Monitoring with SNMP


Introducing SNMP

Simple Network Management Protocol (SNMP) is an industry-standard protocol that gives a standard SNMP management system the ability to remotely manage a device on the network. One of the devices that an SNMP management system can manage is a WebAccelerator system.

The SNMP versions that the BIG-IP system supports are: SNMP v1, SNMP v2c, and SNMP v3. The WebAccelerator system implementation of SNMP is based on a well-known SNMP package called Net-SNMP, which was formerly known as UCD-SNMP.

A standard SNMP implementation consists of an SNMP manager, which runs on a management system and makes requests to a device, and an SNMP agent, which runs on the managed device and fulfills those requests. SNMP device management is based on the standard management information base (MIB) known as MIB-II, as well as object IDs and MIB files.

The MIB defines the standard objects that you can manage for a device, presenting those objects in a hierarchical, tree structure. Each object defined in the MIB has a unique object ID (OID), written as a series of integers. The OID indicates the location of the object within the MIB tree.

A set of MIB files resides on both the SNMP manager system and the managed device. MIB files specify values for the data objects defined in the MIB. This set of MIB files consists of standard SNMP MIB files and enterprise MIB files. Enterprise MIB files are those MIB files that pertain to a particular company, such as F5 Networks, Inc.

Typical SNMP tasks that an SNMP manager performs include polling for data about a device, receiving notifications from a device about specific events, and modifying writable object data

You can use SNMP to monitor the following WebAccelerator system operations.

  • Process activities
  • Memory usage
  • Disk usage
  • Critical errors
Note

This chapter assumes that you already have a network management system (NMS) in place for the site's infrastructure. Due to the wide range of NMS products on the market today, this guide cannot describe how to integrate the MIBs into your particular NMS. For information, see the documentation that came with your specific NMS product.

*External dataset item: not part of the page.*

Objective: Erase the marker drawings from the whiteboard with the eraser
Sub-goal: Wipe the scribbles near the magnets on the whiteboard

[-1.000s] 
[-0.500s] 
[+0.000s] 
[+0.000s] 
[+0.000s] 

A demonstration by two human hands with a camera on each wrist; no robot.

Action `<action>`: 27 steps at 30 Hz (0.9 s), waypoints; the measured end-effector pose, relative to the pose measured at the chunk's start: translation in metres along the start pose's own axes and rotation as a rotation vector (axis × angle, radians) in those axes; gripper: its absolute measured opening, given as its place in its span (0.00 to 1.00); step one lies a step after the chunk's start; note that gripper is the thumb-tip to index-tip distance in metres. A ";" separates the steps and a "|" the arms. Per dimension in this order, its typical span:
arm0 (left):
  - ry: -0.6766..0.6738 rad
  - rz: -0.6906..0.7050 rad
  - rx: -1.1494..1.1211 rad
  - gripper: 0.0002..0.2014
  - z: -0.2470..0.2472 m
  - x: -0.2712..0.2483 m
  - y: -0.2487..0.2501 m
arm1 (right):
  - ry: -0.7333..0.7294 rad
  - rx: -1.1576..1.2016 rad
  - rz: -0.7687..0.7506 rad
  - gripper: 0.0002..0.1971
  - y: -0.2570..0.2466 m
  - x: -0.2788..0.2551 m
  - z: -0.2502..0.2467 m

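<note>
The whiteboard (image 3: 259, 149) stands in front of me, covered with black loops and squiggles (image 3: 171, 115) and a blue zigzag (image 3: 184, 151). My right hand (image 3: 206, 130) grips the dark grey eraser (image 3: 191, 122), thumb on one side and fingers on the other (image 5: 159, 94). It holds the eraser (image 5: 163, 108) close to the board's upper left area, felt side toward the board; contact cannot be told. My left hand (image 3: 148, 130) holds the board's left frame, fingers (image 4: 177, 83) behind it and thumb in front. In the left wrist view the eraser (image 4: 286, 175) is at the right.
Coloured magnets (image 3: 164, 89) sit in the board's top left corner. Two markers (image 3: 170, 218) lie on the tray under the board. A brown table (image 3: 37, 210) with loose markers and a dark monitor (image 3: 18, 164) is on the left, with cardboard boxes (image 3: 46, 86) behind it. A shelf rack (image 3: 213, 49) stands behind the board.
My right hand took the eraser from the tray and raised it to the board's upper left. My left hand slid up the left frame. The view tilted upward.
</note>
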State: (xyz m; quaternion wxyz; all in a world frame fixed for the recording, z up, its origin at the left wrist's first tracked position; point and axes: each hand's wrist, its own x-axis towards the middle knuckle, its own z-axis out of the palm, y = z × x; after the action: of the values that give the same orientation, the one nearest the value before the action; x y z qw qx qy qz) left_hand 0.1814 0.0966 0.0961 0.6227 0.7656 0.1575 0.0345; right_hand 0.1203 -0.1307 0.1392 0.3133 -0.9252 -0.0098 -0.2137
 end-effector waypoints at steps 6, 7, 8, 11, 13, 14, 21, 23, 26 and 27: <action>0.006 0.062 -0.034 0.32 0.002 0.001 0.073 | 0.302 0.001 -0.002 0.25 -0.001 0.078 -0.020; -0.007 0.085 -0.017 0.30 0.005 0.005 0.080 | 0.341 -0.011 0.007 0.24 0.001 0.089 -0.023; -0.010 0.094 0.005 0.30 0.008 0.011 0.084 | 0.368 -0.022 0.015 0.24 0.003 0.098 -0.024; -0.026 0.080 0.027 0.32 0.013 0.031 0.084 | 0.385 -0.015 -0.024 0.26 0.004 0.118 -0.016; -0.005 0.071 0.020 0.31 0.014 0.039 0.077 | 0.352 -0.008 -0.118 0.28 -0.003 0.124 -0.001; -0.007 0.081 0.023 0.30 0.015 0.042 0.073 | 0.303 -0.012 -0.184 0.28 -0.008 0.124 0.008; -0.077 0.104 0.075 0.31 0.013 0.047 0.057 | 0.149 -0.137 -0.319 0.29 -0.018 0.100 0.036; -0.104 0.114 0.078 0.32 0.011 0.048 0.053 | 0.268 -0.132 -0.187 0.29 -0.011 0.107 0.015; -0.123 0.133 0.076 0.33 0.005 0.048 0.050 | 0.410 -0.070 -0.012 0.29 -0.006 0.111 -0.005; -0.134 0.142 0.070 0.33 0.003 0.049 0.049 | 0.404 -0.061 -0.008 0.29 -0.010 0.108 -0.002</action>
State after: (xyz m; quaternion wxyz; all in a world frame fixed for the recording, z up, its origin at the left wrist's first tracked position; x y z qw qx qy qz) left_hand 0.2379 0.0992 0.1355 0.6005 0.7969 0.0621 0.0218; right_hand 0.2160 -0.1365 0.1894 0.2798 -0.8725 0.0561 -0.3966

Disabling and enabling SNMP

In the WebAccelerator system, SNMP monitoring is enabled by default.

To disable SNMP

  1. Log into the BIG-IP system as root.
  2. Edit the /config/wa/pvsystem.conf file.
  3. Locate the enableMonitor parameter and change it to false.
  4. Restart the WebAccelerator system processes, by typing the following command:
  5. bigstart restart comm_srv pvac

To enable SNMP

  1. Log into the BIG-IP system as root.
  2. Edit the /config/wa/pvsystem.conf file.
  3. Locate the enableMonitor parameter and change it to true.
  4. Optionally, locate the monitorCommunity parameter and change its value to meet your site's requirements. The default value is Public.
  5. Restart the WebAccelerator system processes, by typing the following command:
  6. bigstart restart comm_srv pvac

SNMP ports

Every process in the WebAccelerator system uses a different SNMP port to monitor the various communications queues, as described in Monitoring the communications system .

The following table identifies processes and ports used for SNMP monitoring.

Table 6.1 SNMP ports
Process
SNMP Port
Communications manager
12400
Administration Server
12402
Server communications manager (both primary and secondary)
12406

Suggested SNMP objects

The following table highlights the MIB objects that we recommend you monitor when running the WebAccelerator system in a production environment.

For more detail information about these objects, see Monitoring WebAccelerator system objects .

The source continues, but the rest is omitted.